Required action: Repeat each line of the data below exactly, but skip the pictures.

Supplied material: Begin

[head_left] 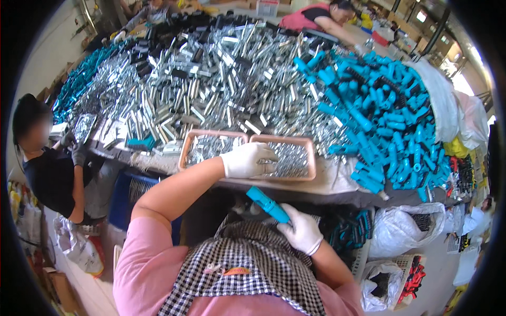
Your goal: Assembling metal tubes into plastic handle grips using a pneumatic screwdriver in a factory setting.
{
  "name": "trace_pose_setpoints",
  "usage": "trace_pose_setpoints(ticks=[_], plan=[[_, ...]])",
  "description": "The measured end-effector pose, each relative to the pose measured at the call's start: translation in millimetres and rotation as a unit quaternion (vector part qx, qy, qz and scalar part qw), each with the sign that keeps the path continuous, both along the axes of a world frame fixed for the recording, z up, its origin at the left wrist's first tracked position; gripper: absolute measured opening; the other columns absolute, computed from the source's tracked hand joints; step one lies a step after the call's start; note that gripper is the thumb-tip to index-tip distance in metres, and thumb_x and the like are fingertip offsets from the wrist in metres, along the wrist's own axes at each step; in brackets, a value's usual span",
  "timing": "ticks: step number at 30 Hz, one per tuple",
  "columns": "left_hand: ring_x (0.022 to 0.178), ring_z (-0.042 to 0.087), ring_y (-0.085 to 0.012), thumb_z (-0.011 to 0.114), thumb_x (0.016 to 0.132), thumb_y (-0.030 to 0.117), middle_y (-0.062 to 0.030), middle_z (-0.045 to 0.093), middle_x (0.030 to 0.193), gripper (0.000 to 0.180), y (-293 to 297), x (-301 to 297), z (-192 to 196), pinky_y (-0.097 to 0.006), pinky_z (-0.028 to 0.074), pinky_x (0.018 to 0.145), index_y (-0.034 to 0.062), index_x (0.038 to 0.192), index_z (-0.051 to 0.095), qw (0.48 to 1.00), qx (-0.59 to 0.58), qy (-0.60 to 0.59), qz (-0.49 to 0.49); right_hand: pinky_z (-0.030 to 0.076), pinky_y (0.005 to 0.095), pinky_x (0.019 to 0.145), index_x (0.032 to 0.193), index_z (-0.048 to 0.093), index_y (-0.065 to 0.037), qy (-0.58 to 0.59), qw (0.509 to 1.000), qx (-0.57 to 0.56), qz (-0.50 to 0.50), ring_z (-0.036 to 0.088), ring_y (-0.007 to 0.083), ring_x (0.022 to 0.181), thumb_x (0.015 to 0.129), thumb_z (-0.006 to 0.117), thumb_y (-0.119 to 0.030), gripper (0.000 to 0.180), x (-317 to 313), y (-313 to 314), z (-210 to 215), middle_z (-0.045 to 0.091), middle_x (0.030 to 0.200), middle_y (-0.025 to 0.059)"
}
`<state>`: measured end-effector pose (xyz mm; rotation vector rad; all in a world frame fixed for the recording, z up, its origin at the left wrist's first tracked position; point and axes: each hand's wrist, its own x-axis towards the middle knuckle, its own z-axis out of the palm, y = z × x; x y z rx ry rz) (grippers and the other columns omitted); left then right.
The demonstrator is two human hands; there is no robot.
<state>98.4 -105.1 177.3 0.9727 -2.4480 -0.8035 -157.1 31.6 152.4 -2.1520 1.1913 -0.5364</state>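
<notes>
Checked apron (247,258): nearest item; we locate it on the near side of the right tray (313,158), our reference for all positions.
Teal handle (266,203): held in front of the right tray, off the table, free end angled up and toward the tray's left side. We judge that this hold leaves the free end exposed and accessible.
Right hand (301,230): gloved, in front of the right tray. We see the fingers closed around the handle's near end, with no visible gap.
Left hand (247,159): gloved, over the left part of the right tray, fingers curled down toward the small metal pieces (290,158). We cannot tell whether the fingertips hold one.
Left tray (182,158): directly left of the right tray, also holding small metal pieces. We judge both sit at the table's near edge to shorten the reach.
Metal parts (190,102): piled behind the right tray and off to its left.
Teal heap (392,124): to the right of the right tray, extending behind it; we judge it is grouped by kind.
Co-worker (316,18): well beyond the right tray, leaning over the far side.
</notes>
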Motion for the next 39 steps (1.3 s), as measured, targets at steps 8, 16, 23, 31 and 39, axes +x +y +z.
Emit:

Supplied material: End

Task response:
[head_left] 
Your goal: Assembling metal tubes into plastic handle grips using a pneumatic screwdriver in a factory setting.
{
  "name": "trace_pose_setpoints",
  "usage": "trace_pose_setpoints(ticks=[_], plan=[[_, ...]])",
  "description": "The measured end-effector pose, each relative to the pose measured at the call's start: translation in millimetres and rotation as a unit quaternion (vector part qx, qy, qz and scalar part qw), each with the sign that keeps the path continuous, both along the axes of a world frame fixed for the recording, z up, its origin at the left wrist's first tracked position; gripper: absolute measured opening; the other columns absolute, computed from the source's tracked hand joints; step one lies a step after the call's start; note that gripper is the thumb-tip to index-tip distance in metres, and thumb_x and the like are fingertip offsets from the wrist in metres, along the wrist's own axes at each step; in brackets, a value's usual span",
  "timing": "ticks: step number at 30 Hz, one per tuple",
  "columns": "left_hand: ring_x (0.022 to 0.178), ring_z (-0.042 to 0.087), ring_y (-0.085 to 0.012), thumb_z (-0.011 to 0.114), thumb_x (0.016 to 0.132), thumb_y (-0.030 to 0.117), middle_y (-0.062 to 0.030), middle_z (-0.045 to 0.093), middle_x (0.030 to 0.193), gripper (0.000 to 0.180), y (-293 to 297), x (-301 to 297), z (-192 to 196), pinky_y (-0.097 to 0.006), pinky_z (-0.028 to 0.074), pinky_x (0.018 to 0.145), index_y (-0.034 to 0.062), index_x (0.038 to 0.192), index_z (-0.051 to 0.095), qw (0.48 to 1.00), qx (-0.59 to 0.58), qy (-0.60 to 0.59), qz (-0.49 to 0.49); right_hand: pinky_z (-0.030 to 0.076), pinky_y (0.005 to 0.095), pinky_x (0.019 to 0.145), index_x (0.032 to 0.193), index_z (-0.048 to 0.093), index_y (-0.065 to 0.037), qy (-0.58 to 0.59), qw (0.509 to 1.000), qx (-0.57 to 0.56), qz (-0.50 to 0.50), ring_z (-0.036 to 0.088), ring_y (-0.007 to 0.083), ring_x (0.022 to 0.181), thumb_x (0.015 to 0.129), thumb_z (-0.006 to 0.117), thumb_y (-0.119 to 0.030), gripper (0.000 to 0.180), x (-317 to 313), y (-313 to 314), z (-210 to 215), middle_z (-0.045 to 0.091), middle_x (0.030 to 0.200), middle_y (-0.025 to 0.059)"
}
`<state>`: measured end-effector pose (xyz mm; rotation vector rad; all in a world frame fixed for the recording, z up, its origin at the left wrist's first tracked position; point and axes: each hand's wrist, its own x-axis towards the middle knuckle, its own z-axis out of the palm, y = z × x; x y z rx ry rz) (grippers and the other columns omitted); left then right.
The demonstrator is two human hands; there is no robot.
<state>98.4 -105.1 177.3 0.9727 -2.4480 -0.8035 -157.1 31.6 152.4 -2.1520 1.1913 -0.5364</state>
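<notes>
Checked apron (247,258): nearest item; we locate it on the near side of the right tray (313,158), our reference for all positions.
Teal handle (266,203): held in front of the right tray, off the table, free end angled up and toward the tray's left side. We judge that this hold leaves the free end exposed and accessible.
Right hand (301,230): gloved, in front of the right tray. We see the fingers closed around the handle's near end, with no visible gap.
Left hand (247,159): gloved, over the left part of the right tray, fingers curled down toward the small metal pieces (290,158). We cannot tell whether the fingertips hold one.
Left tray (182,158): directly left of the right tray, also holding small metal pieces. We judge both sit at the table's near edge to shorten the reach.
Metal parts (190,102): piled behind the right tray and off to its left.
Teal heap (392,124): to the right of the right tray, extending behind it; we judge it is grouped by kind.
Co-worker (316,18): well beyond the right tray, leaning over the far side.
</notes>
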Motion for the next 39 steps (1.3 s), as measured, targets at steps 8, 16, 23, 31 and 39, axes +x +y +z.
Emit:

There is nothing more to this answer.